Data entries
————

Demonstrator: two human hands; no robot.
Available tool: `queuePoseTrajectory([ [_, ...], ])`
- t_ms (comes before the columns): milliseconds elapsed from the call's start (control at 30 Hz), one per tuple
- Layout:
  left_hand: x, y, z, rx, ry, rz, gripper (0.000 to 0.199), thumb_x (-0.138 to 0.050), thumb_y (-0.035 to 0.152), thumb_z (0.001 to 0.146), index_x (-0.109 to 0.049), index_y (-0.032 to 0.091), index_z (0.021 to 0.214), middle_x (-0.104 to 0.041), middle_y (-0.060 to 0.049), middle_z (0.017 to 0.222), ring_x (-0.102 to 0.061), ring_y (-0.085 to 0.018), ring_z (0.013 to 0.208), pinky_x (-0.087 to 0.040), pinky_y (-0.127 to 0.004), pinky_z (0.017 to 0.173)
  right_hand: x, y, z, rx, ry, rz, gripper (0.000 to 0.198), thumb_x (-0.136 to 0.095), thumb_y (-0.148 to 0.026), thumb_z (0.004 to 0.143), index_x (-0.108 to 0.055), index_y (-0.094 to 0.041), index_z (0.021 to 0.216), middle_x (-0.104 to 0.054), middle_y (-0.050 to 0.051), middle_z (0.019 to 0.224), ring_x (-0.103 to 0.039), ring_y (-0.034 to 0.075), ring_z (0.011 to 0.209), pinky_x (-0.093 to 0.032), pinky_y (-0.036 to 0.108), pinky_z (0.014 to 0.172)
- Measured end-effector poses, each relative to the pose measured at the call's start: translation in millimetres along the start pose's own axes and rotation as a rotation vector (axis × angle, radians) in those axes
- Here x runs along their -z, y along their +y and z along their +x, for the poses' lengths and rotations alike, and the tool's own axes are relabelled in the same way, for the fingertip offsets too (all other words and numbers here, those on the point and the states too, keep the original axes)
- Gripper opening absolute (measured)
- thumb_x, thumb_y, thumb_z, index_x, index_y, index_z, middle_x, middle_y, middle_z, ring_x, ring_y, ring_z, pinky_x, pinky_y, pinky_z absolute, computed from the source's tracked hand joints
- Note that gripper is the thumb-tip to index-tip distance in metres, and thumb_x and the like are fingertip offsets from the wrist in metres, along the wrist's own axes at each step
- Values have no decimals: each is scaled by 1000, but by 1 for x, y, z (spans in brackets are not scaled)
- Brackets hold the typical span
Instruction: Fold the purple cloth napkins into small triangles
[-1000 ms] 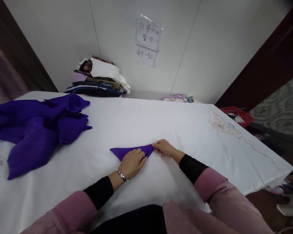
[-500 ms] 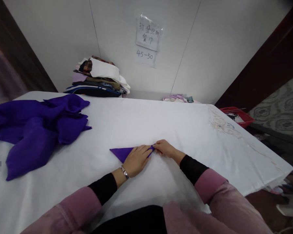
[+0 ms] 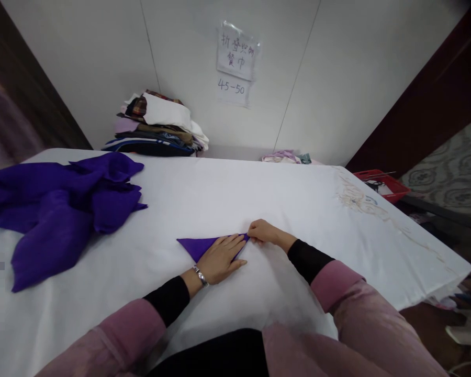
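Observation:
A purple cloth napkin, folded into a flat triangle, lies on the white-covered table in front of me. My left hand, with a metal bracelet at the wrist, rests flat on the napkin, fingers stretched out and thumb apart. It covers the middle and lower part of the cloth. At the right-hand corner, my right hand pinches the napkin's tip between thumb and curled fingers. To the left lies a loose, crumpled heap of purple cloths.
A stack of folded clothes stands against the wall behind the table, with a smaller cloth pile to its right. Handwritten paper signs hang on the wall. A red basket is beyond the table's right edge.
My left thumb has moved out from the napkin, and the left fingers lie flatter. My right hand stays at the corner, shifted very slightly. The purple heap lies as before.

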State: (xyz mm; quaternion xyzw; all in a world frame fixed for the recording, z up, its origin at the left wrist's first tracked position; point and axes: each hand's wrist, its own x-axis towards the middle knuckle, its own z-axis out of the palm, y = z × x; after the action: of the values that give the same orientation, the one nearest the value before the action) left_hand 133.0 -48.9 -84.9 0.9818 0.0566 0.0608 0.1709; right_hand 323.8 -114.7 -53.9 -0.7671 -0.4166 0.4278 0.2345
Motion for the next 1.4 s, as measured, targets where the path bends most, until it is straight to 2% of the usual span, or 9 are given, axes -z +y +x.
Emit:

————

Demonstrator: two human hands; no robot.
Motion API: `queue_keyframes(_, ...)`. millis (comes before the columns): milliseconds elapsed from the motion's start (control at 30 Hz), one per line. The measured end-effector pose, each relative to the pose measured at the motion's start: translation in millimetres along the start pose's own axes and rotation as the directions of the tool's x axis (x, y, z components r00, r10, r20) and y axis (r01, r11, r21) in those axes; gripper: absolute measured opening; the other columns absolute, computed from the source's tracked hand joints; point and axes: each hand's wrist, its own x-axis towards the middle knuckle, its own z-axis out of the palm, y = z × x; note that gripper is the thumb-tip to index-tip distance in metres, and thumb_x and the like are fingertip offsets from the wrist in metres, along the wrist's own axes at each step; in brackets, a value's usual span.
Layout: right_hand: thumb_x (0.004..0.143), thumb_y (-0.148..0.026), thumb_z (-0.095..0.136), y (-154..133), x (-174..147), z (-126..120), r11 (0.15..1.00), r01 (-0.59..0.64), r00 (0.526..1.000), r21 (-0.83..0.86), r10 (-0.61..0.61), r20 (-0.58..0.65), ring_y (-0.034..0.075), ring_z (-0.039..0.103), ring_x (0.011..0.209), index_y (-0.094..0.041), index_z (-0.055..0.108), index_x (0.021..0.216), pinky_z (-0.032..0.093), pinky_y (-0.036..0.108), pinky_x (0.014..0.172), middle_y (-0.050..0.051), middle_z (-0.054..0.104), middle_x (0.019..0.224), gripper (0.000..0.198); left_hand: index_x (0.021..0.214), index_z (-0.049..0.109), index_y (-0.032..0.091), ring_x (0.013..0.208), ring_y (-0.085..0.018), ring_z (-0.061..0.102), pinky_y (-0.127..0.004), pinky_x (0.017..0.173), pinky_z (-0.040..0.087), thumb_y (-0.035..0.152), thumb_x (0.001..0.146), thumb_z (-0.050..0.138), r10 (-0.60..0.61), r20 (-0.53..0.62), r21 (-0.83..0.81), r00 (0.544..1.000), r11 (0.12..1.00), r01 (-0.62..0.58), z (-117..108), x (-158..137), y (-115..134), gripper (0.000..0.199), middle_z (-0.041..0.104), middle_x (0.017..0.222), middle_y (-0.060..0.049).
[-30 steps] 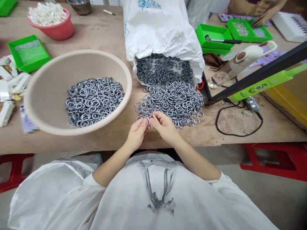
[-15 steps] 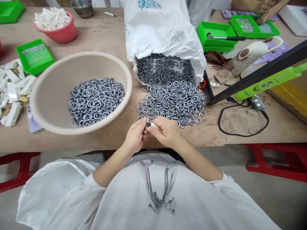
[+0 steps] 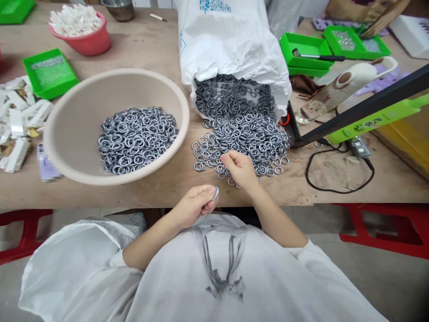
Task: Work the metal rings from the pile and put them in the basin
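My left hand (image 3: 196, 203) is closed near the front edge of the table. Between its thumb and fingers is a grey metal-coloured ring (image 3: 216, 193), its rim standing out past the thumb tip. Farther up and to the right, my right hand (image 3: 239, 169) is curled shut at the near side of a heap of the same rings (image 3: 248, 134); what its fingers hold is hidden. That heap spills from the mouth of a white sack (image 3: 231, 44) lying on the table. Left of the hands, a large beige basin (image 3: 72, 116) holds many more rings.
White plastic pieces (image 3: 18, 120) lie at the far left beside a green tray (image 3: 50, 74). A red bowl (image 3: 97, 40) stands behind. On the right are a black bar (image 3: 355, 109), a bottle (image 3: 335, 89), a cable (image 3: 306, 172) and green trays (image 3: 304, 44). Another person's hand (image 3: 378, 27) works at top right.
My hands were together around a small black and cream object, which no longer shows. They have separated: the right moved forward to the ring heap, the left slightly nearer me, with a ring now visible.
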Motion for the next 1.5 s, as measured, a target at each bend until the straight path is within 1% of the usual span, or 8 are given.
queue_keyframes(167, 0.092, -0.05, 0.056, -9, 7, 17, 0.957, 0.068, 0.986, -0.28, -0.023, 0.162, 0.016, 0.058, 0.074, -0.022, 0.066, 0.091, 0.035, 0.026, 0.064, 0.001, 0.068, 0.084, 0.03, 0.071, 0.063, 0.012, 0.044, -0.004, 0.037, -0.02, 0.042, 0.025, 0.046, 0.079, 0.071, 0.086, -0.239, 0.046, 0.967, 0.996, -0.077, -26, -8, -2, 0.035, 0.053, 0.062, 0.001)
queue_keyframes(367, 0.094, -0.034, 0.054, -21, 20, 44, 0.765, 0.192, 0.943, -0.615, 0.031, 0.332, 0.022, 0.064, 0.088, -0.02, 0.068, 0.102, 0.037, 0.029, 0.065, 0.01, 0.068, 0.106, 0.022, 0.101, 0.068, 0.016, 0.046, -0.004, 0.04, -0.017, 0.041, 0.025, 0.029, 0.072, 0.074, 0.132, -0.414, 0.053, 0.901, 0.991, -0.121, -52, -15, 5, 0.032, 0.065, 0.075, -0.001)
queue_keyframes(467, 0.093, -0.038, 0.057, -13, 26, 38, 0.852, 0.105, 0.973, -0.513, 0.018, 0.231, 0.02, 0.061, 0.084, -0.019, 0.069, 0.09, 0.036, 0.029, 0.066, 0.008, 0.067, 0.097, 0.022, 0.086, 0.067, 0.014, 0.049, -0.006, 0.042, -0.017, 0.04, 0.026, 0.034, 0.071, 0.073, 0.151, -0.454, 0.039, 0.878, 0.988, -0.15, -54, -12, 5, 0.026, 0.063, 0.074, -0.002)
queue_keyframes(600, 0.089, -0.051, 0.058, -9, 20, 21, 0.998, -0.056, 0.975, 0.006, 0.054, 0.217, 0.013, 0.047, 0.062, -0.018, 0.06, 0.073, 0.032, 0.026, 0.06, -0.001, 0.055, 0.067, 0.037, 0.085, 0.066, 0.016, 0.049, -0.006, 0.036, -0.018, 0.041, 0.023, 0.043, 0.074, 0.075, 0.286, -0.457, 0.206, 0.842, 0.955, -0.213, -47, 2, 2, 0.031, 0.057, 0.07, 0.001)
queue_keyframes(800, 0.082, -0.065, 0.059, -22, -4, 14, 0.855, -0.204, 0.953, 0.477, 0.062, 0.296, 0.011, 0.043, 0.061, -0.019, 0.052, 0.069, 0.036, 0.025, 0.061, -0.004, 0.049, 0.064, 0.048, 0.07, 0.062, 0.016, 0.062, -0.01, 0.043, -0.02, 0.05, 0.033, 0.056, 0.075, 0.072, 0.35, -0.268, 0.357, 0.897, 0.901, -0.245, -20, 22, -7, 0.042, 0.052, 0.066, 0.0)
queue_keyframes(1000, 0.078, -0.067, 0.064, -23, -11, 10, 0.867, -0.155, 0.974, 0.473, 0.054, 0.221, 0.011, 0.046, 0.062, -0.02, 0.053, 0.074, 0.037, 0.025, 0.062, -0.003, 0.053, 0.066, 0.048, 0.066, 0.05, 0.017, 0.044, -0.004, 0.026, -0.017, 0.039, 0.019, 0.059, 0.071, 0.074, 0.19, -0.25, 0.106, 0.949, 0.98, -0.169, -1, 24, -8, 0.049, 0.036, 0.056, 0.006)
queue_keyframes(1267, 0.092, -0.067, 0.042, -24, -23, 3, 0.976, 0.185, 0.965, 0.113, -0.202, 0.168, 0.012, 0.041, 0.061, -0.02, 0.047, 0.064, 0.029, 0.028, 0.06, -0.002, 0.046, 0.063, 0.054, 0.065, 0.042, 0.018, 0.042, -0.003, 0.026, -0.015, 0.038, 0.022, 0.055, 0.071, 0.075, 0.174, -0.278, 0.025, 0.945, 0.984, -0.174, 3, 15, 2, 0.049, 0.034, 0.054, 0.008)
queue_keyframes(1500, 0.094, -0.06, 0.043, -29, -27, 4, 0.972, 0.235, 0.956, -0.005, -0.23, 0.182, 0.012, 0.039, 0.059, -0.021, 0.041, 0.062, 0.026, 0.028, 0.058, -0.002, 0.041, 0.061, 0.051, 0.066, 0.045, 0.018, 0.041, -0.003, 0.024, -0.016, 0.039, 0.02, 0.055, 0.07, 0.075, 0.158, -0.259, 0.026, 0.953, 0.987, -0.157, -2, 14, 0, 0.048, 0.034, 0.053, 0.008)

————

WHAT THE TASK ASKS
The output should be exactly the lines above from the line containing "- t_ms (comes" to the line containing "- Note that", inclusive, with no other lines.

ANSWER TO THE EXERCISE
- t_ms (comes before the columns): milliseconds elapsed from the call's start (control at 30 Hz), one per tuple
- Layout:
  left_hand: x, y, z, rx, ry, rz, gripper (0.000 to 0.199), thumb_x (-0.138 to 0.050), thumb_y (-0.035 to 0.152), thumb_z (0.001 to 0.146), index_x (-0.109 to 0.049), index_y (-0.032 to 0.091), index_z (0.021 to 0.214), middle_x (-0.104 to 0.041), middle_y (-0.060 to 0.049), middle_z (0.017 to 0.222), ring_x (-0.102 to 0.061), ring_y (-0.085 to 0.018), ring_z (0.013 to 0.208), pinky_x (-0.087 to 0.040), pinky_y (-0.127 to 0.004), pinky_z (0.017 to 0.173)
  right_hand: x, y, z, rx, ry, rz, gripper (0.000 to 0.198), thumb_x (-0.136 to 0.095), thumb_y (-0.148 to 0.026), thumb_z (0.004 to 0.143), index_x (-0.108 to 0.055), index_y (-0.094 to 0.041), index_z (0.021 to 0.216), middle_x (-0.104 to 0.054), middle_y (-0.050 to 0.051), middle_z (0.019 to 0.224), ring_x (-0.103 to 0.039), ring_y (-0.034 to 0.075), ring_z (0.011 to 0.209), pinky_x (-0.093 to 0.032), pinky_y (-0.036 to 0.108), pinky_z (0.014 to 0.172)
- Measured end-effector poses, each relative to the pose measured at the call's start: translation in millimetres along the start pose's own axes and rotation as a rotation vector (axis × angle, radians) in those axes
- Here x runs along their -z, y along their +y and z along their +x, for the poses' lengths and rotations alike, and the tool's own axes are relabelled in the same way, for the fingertip offsets too (all other words and numbers here, those on the point and the states too, keep the original axes)
- Gripper opening absolute (measured)
- thumb_x, thumb_y, thumb_z, index_x, index_y, index_z, middle_x, middle_y, middle_z, ring_x, ring_y, ring_z, pinky_x, pinky_y, pinky_z absolute, computed from the source's tracked hand joints
- Note that gripper is the thumb-tip to index-tip distance in metres, and thumb_x and the like are fingertip offsets from the wrist in metres, along the wrist's own axes at each step

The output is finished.